Ce problème humanitaire est d’autant plus préoccupant sachant que la moitié des réfugiés sont des enfants. Les contenus de leurs dessins, écrits, paroles sont d’ores et déjà inquiétants, de nombreuses références étant faites à la violence, aux armes et à la douleur physique ou psychologique dont ils sont victimes dans ce conflit, et qui peuvent avoir des conséquences non négligeables sur leur comportement si aucun suivi, psychologique, social et éducatif, n’est mis en place. De plus, si les camps de réfugiés fournissent un soutien éducatif basique à une minorité d’entre eux, celui-ci reste mineur et non adapté à une situation persistante. Pour les étudiants, l’accès aux universités turques est possible, mais conditionné à des tests de langue qui, de fait, excluent la grande majorité d’entre eux parlant seulement arabe. À l’heure actuelle, déjà 50 000 jeunes n’ont plus accès à l’école ou à l’université. Ceci amène à considérer le problème d’une potentielle « génération perdue ». Le projet éducatif d’Enver Yucel a pour objectif de contrer cette fatalité : il veut permettre à ces jeunes de se scolariser de nouveau et d’être les futurs acteurs de la reconstruction de leur pays.

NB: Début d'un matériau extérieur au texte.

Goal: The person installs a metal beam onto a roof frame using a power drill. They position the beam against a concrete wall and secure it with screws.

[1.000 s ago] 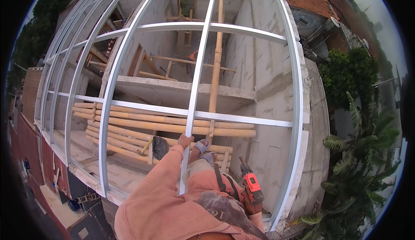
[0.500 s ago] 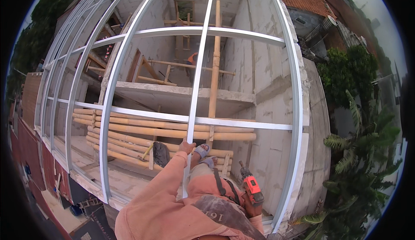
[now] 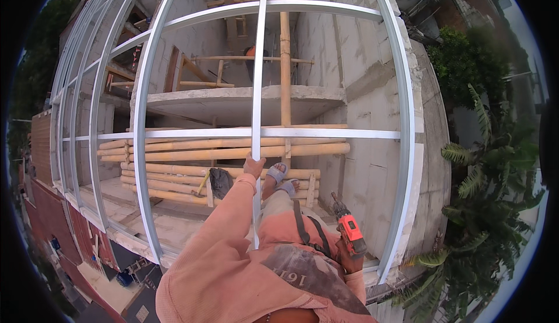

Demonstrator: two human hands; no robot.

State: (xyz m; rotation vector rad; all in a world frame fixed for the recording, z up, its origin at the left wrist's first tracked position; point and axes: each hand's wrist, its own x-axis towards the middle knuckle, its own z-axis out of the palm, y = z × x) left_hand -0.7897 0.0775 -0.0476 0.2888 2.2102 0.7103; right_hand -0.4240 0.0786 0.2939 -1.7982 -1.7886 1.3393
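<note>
My left hand (image 3: 254, 167) grips a long silver metal beam (image 3: 257, 107) that runs away from me down the middle of the frame grid. In my right hand (image 3: 350, 259), low on my right, is a red-and-black cordless drill (image 3: 351, 230) with its bit pointing forward. My sandalled feet (image 3: 278, 173) stand on bamboo poles (image 3: 303, 150) below the beams. Left of my feet lie a dark crumpled bag (image 3: 221, 183) and a thin yellow-handled object (image 3: 202, 184) that I cannot make out.
An unfinished pale block building (image 3: 361, 90) drops away beneath the grid, with wooden frames (image 3: 192, 70) and a partly hidden person in orange (image 3: 250, 52) below. Roof edges drop to a red metal roof (image 3: 43, 212) at left and banana plants (image 3: 471, 183) at right.
My view has shifted, so the grid, poles and feet appear higher in the picture. The drill appears a little farther right; my left hand still grips the beam.
</note>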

Une université par et pour les réfugiés syriens
Pour Enver Yucel, si une génération entière de réfugiés syriens est délaissée et non éduquée, cela ne sera pas seulement un problème pour la Syrie, mais pour la stabilité de la région tout entière, notamment pour les pays limitrophes qui les accueillent. Si son projet se concentre essentiellement sur la création d’une université, et est donc dédié à un public de plus de 18 ans, il s’inscrit dans une logique éducative globale promouvant la paix et favorisant l’apprentissage de connaissances « en faveur de toutes les civilisations et cultures ». Pour cela, il propose la mise en place de structures universitaires pour et par les réfugiés syriens, offrant de ce fait de nouvelles alternatives aux étudiants, mais aussi aux anciens professeurs ou personnel administratif. Les cours seront proposés en arabe, anglais et turc dans le but de n’exclure aucun étudiant tout en leur offrant la possibilité d’acquérir de nouvelles capacités linguistiques. Plusieurs campus seront développés dans des villes turques proches de la Syrie, notamment Gaziantep. Le premier campus sera situé à Hatep. Il devrait ouvrir pour l’année scolaire 2015-2016 avec une capacité d’accueil de 1500 étudiants et de 400 enseignants et personnel administratif, sous réserve de l’accord du gouvernement turc.
Il est clair que les futurs étudiants n’auront pas la capacité financière de s’acquitter des frais de scolarité. Pour pallier ce problème, Enver Yucel incite fortement les gouvernements de tous les pays, ainsi que les organisations non gouvernementales et diverses fondations, à offrir des subventions conséquentes pour faire naître ce projet dans les meilleurs délais. Il fait aussi appel à la générosité individuelle et s’engage personnellement à contribuer au projet à hauteur de 9,5 millions de dollars la première année. D’après ses estimations, la première année de fonctionnement devrait nécessiter 51 millions de dollars, coût qui s’élèvera à 290 millions dans cinq ans, avec un objectif d’accueil de 5500 étudiants à cette date. D’après Enver Yucel, « il y a un potentiel de scolariser, sur le long terme, 20 000 étudiants syriens », ce qui est considérable dans un contexte où une résolution du conflit est difficilement envisageable.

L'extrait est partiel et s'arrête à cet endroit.